__YOUR GOAL__
All lines of the material below that include the string "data" are to be copied.
"""
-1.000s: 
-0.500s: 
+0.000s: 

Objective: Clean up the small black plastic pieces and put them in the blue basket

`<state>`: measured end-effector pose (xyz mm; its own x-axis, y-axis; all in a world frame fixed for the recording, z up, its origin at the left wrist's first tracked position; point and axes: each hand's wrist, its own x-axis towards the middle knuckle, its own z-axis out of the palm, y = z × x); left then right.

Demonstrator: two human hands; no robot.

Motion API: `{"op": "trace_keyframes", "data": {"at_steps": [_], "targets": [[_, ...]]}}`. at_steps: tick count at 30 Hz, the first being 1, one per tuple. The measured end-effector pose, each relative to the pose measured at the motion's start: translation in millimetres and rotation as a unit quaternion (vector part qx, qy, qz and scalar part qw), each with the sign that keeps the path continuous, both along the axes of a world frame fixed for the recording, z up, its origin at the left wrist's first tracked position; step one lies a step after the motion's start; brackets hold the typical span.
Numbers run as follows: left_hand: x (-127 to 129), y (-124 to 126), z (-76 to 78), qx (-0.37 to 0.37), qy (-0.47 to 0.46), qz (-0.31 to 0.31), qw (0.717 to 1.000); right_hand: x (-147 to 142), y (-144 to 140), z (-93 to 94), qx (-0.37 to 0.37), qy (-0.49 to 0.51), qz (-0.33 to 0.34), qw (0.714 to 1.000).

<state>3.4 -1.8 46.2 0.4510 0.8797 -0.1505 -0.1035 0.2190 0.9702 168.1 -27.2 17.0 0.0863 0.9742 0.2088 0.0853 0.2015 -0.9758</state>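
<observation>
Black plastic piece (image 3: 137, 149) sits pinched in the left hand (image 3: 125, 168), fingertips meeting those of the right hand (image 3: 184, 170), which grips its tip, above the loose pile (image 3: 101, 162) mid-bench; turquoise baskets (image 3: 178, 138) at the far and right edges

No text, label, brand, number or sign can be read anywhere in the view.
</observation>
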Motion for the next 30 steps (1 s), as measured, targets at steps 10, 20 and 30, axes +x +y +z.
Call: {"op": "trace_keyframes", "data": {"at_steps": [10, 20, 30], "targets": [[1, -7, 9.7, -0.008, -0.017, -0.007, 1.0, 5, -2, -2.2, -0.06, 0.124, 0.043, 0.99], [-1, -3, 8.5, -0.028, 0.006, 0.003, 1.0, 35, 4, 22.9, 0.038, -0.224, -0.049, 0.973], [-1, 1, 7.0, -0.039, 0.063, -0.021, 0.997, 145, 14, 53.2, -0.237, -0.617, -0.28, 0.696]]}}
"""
__EXERCISE SOLUTION__
Motion API: `{"op": "trace_keyframes", "data": {"at_steps": [_], "targets": [[_, ...]]}}`. at_steps: tick count at 30 Hz, the first being 1, one per tuple. The measured end-effector pose, each relative to the pose measured at the motion's start: translation in millimetres and rotation as a unit quaternion (vector part qx, qy, qz and scalar part qw), each with the sign that keeps the path continuous, both along the axes of a world frame fixed for the recording, z up, its origin at the left wrist's first tracked position; step one lies a step after the motion's start; brackets hold the typical span.
Call: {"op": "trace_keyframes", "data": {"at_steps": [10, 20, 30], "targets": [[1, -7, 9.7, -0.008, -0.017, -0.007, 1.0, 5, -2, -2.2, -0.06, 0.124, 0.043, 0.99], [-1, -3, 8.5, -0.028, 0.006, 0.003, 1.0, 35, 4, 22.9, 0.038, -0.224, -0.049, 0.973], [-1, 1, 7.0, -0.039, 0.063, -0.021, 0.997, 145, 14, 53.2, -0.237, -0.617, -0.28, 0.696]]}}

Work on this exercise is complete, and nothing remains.